Ayacucho, petite ville 170 000 habitants sur les hauts plateaux péruviens, est connue pour ses 33 églises. Elle pourrait aussi l’être pour son nombre incalculable de coopératives d’épargne et de crédit. Parmi les plus grandes d’entre elles, la coopérative San Cristobal de Huamanga, fondée en 1960, compte aujourd’hui 65 000 sociétaires dans tout le pays.

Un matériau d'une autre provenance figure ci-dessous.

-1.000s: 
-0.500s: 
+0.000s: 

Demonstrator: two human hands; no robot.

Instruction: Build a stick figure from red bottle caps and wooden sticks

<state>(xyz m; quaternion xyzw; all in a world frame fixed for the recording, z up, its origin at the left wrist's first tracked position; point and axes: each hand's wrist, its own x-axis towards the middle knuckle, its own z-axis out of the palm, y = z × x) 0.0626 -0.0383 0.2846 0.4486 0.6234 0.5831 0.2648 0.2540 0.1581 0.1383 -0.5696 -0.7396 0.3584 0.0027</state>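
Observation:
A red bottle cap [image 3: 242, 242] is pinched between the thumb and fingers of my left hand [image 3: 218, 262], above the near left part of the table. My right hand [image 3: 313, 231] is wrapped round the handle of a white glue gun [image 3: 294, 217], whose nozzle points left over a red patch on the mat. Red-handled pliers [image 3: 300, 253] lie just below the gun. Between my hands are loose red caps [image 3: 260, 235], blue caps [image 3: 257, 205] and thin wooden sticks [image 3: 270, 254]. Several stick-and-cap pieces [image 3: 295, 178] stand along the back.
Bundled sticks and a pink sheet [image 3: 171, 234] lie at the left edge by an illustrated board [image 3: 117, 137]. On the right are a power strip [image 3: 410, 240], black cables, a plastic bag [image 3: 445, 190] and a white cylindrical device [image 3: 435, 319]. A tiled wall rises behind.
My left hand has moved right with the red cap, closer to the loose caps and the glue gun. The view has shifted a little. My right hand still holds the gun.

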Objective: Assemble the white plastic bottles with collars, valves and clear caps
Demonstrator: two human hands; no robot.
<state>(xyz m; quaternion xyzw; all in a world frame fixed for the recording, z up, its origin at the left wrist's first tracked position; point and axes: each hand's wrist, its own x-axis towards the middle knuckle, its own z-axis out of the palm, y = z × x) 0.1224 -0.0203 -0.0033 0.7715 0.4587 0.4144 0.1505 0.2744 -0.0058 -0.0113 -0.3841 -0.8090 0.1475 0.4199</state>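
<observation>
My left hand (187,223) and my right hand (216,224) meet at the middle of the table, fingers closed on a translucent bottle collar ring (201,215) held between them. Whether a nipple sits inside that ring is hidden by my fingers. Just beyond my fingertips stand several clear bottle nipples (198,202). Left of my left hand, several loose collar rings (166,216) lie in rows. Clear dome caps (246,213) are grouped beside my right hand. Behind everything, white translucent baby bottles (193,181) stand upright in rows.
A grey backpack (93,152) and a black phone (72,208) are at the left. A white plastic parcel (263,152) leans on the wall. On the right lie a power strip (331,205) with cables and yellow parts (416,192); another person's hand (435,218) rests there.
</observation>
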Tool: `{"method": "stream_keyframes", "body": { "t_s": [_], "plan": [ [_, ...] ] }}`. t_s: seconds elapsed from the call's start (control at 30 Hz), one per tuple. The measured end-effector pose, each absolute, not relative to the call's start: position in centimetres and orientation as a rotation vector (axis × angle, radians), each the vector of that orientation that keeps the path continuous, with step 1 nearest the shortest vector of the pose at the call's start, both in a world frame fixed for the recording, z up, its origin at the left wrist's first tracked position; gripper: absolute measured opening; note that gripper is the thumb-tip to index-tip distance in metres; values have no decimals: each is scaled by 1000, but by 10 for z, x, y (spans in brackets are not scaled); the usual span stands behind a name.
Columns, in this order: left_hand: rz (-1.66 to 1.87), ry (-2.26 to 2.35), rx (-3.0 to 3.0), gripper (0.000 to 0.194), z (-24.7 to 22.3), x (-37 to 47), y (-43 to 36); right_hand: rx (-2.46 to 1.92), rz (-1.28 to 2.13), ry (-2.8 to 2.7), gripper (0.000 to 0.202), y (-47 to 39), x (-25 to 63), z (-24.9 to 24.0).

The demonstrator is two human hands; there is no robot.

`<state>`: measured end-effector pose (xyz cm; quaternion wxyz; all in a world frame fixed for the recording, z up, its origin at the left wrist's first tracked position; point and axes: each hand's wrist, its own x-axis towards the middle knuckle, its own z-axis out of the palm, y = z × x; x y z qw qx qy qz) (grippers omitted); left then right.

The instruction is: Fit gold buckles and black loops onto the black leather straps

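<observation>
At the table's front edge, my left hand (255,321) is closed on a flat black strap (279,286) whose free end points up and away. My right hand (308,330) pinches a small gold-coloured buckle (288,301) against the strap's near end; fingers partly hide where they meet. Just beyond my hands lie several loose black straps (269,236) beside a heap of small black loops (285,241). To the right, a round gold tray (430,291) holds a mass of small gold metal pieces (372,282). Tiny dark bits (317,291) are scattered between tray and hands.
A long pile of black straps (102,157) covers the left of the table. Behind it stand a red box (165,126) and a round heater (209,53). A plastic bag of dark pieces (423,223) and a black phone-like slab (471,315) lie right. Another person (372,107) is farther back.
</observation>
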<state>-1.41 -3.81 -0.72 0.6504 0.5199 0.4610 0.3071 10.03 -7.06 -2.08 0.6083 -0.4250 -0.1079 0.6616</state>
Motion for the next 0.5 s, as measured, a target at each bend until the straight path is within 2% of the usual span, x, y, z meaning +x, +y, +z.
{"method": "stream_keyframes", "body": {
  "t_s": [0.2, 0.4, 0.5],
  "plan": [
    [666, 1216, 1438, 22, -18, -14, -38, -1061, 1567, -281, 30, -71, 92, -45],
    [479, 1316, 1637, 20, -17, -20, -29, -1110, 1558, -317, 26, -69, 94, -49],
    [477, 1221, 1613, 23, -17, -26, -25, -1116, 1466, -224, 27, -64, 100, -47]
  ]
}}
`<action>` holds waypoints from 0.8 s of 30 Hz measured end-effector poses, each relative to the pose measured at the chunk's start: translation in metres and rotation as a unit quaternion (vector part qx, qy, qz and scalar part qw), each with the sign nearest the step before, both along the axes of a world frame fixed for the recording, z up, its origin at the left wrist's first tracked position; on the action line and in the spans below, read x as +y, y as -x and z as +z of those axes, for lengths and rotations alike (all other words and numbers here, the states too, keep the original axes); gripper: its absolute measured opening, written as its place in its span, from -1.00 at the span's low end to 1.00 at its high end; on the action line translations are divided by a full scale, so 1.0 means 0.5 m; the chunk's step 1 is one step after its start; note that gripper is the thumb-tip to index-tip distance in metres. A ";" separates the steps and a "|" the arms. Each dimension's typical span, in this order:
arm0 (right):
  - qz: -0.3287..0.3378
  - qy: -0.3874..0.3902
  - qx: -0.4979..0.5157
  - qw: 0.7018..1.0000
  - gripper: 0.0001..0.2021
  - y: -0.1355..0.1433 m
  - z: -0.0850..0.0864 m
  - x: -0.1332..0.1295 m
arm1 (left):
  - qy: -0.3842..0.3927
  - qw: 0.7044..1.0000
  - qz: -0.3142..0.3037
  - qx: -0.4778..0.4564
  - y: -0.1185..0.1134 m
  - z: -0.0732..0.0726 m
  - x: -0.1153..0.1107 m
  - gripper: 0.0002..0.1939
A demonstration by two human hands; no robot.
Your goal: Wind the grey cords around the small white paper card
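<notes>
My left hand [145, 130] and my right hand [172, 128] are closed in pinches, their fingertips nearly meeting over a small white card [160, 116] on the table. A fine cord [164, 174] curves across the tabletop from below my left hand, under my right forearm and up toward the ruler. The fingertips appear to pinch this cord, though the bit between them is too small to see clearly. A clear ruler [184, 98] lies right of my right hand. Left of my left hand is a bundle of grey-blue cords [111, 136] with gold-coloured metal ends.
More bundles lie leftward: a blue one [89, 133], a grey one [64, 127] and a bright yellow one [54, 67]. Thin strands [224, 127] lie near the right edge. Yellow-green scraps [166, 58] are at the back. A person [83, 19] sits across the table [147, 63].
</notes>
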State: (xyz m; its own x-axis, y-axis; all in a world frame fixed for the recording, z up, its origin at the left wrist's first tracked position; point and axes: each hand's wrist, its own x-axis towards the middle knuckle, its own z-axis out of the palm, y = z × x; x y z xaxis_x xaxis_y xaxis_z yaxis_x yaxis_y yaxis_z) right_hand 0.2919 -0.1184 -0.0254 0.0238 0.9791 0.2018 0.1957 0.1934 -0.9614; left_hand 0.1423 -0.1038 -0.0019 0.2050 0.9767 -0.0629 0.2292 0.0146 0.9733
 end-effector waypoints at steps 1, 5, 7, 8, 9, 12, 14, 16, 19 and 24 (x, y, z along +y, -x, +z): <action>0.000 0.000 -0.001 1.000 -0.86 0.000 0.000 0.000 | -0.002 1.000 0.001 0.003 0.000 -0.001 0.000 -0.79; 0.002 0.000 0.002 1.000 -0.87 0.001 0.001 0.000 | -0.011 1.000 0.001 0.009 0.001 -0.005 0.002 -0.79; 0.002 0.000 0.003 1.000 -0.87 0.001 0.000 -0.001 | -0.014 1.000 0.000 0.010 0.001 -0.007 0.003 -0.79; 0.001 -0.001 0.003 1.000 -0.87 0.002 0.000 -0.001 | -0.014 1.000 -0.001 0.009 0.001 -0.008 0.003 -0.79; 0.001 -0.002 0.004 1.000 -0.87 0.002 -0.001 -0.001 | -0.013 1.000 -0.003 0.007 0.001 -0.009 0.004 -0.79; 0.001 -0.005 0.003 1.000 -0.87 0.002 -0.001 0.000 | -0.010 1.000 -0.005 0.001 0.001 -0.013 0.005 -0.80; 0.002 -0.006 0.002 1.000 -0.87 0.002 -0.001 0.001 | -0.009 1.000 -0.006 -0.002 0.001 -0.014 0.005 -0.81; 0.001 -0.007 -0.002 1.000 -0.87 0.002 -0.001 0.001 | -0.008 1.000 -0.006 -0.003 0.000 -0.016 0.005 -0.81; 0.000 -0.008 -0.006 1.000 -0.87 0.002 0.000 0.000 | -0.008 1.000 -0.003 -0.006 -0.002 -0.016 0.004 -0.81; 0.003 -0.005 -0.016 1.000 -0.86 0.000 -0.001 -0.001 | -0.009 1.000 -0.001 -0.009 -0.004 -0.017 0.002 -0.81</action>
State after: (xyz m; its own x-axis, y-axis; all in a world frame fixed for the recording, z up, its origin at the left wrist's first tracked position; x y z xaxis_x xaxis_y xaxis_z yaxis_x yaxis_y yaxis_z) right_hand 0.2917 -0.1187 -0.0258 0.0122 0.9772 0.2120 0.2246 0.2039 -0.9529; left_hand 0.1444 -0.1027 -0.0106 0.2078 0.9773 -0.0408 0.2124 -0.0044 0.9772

En ce samedi soir de juillet, une petite centaine d’entre eux – essentiellement des femmes, avec leurs enfants – se sont réunis dans une jolie maison coloniale du centre d’Ayacucho pour une session dite d’éducation financière. L’objectif de la réunion ? Enseigner aux sociétaires les principes de l’esprit coopératif : l’aide mutuelle, la démocratie, l’égalité, la responsabilité sociale, l’équité, la solidarité sont ainsi citées par un professeur invité pour l’occasion.
Un représentant de la coopérative prend ensuite la relève : « Qui sont les propriétaires de la coopérative ? », demande-t-il. « Nous ! », répondent en chœur les participants. « Nous ne sommes pas comme les banques, nous sommes sans but lucratif », poursuit-il avant de ressasser l’importance de participer aux réunions et à l’élection des représentants des sociétaires. Une amende de 5 euros est même infligée à ceux qui ne viennent pas voter. Des analystes crédit prennent ensuite la parole pour une présentation exhaustive des crédits et des produits d’épargne proposés par la coopérative.
Dans un pays où les agences sont rares, l’information peine à circuler. Ces comités d’éducation financière sont le moyen trouvé pour pallier ce manque… sans toutefois parvenir à toucher les populations les plus rurales.